In greenhouse cultivation, fixed-plane surfaces are available with a certain orientation. The estimation of radiation on such plane, depending on the location, must be carefully analyzed to determine the impact and viability on the crop and on the photovoltaic production itself, something that has been considered in the work of Díez et al. [5], applying new methodology, including anisotropic models of the sky. The model is able to calculate the incidence angle of the radiation at any time besides the irradiation of a considered placement, with increased accuracy. As one of the conclusions, it allows predicting the hourly radiation reaching the crop and then the expected production.

2.2. Viability of Photovoltaics Coexisting with Traditional Agriculture

An agrovoltaic system has certain benefits in terms of the temperature of both the panels and the crop itself. In the study by Othman et al. [6], it is analyzed how the crop itself, with its evapotranspiration, reduces the temperature of the solar panels, which, as is known, is the main responsible for their loss of efficiency. Likewise, the placement of panels reduces the evapotranspiration itself and therefore, the hydric stress of the crop, especially in areas with high solar radiation. All these topics are currently the object of analysis and research, and each new study contributes to the improvement of the knowledge in this area.

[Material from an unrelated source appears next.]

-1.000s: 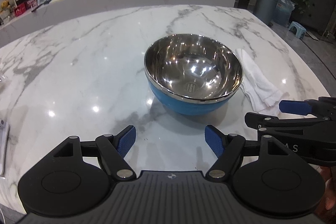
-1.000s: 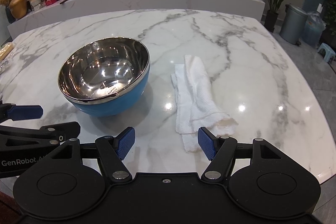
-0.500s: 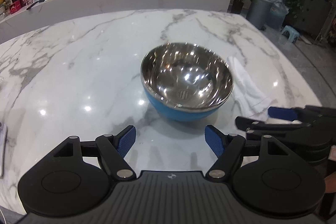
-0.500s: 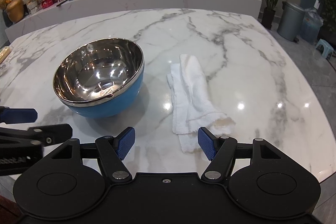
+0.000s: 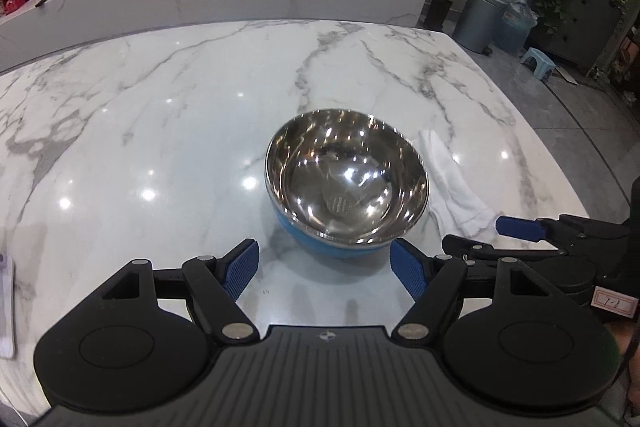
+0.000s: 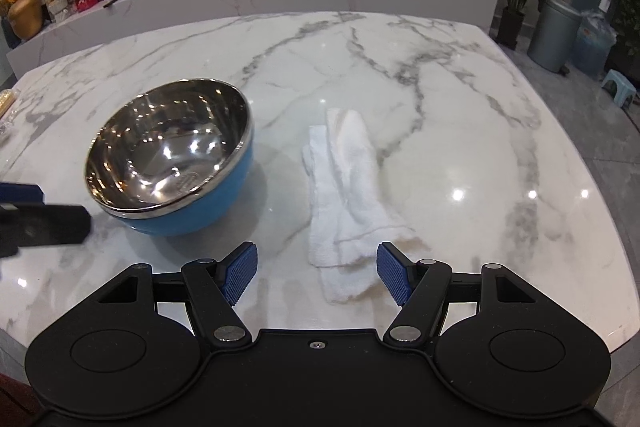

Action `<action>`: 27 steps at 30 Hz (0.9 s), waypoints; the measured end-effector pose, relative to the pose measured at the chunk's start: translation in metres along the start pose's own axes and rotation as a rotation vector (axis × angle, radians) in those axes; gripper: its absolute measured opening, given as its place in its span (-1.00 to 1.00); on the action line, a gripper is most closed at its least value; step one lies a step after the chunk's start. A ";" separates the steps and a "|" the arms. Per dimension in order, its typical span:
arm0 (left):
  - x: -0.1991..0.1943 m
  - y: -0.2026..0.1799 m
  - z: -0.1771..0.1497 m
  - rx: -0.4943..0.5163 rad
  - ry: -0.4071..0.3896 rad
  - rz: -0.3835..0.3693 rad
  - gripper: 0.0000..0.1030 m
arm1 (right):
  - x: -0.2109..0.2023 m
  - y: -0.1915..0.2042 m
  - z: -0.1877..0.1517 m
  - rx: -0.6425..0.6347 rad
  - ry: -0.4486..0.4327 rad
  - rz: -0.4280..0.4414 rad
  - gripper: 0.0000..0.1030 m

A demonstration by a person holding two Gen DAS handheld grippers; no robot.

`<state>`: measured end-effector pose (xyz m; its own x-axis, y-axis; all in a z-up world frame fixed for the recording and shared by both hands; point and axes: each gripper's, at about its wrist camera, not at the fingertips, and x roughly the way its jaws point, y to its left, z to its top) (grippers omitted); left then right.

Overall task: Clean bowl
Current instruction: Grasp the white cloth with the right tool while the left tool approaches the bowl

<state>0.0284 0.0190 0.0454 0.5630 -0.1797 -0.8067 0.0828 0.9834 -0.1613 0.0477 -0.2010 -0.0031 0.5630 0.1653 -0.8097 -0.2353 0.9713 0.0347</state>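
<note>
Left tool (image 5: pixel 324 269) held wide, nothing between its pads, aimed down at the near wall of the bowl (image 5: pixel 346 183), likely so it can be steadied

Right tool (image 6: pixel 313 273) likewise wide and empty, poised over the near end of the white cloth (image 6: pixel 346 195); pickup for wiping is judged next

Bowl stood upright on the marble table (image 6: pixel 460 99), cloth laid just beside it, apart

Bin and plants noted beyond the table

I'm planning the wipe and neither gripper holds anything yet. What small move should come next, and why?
Probably lower the right gripper onto the white cloth and close. Its jaws stand open right above the cloth's near end, and the bowl sits untouched beside it; wiping needs the cloth first.
</note>
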 end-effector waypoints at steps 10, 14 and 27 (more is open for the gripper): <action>0.012 0.008 0.036 0.044 0.052 -0.022 0.38 | 0.010 -0.014 0.019 -0.006 0.061 0.020 0.15; 0.023 0.016 0.043 0.035 0.080 -0.040 0.38 | 0.018 -0.016 0.027 -0.022 0.072 0.020 0.02; 0.054 0.025 0.041 0.033 0.154 -0.054 0.26 | 0.068 -0.021 0.055 -0.082 0.148 0.023 -0.51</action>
<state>0.0948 0.0353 0.0216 0.4248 -0.2319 -0.8751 0.1380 0.9719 -0.1906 0.1344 -0.2009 -0.0263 0.4353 0.1543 -0.8870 -0.3138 0.9494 0.0112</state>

The areas in countries with desert climates in Africa and the Middle East present peculiarities that make the analysis of the viability of photovoltaic systems on crops interesting. The case of Africa is especially interesting since, on the one hand, climate change can affect this continent much more intensely and, on the other, population growth is significantly higher than on the rest of the planet. Therefore, optimizing the use of resources is extremely necessary in order to achieve the necessary social and political stability for a region where the only option many young people find is to emigrate. The Srijana et al. study [7] shows how traditional farming systems based on the use of diesel for irrigation and those that only use rainwater are at a clear disadvantage compared to agrovoltaic systems that use solar energy for irrigation. Moreover, the concept of land equivalent ratio (LER) is calculated with positive results that demonstrate how the combination of photovoltaics and agriculture results in better use of land.

In the Moreda et al. study [8], an exhaustive theoretical study was carried out, including nine types of rotating crops on a surface of 24 ha on the hypothesis of crops in the southern area of Spain, one of the most representative areas of Mediterranean agriculture. Two systems for obtaining irrigation water were compared: Surface water and extracted from wells. The conservative analysis of the profitability of the shared use of the land for solar panels and rotary cutters was carried out in periods of four years. The conclusion is moderately optimistic, however, the rise in fossil electricity prices, as well as the emission reduction targets, make the results more than reasonable.

Not only the regions that until now were classified as arid, but also those semi-arid or even those that were less warm, are affected by the increase in temperatures due to climate change as well as the decrease in average rainfall. This forces other regions like the rest of the Mediterranean areas to adapt their crops to this new situation.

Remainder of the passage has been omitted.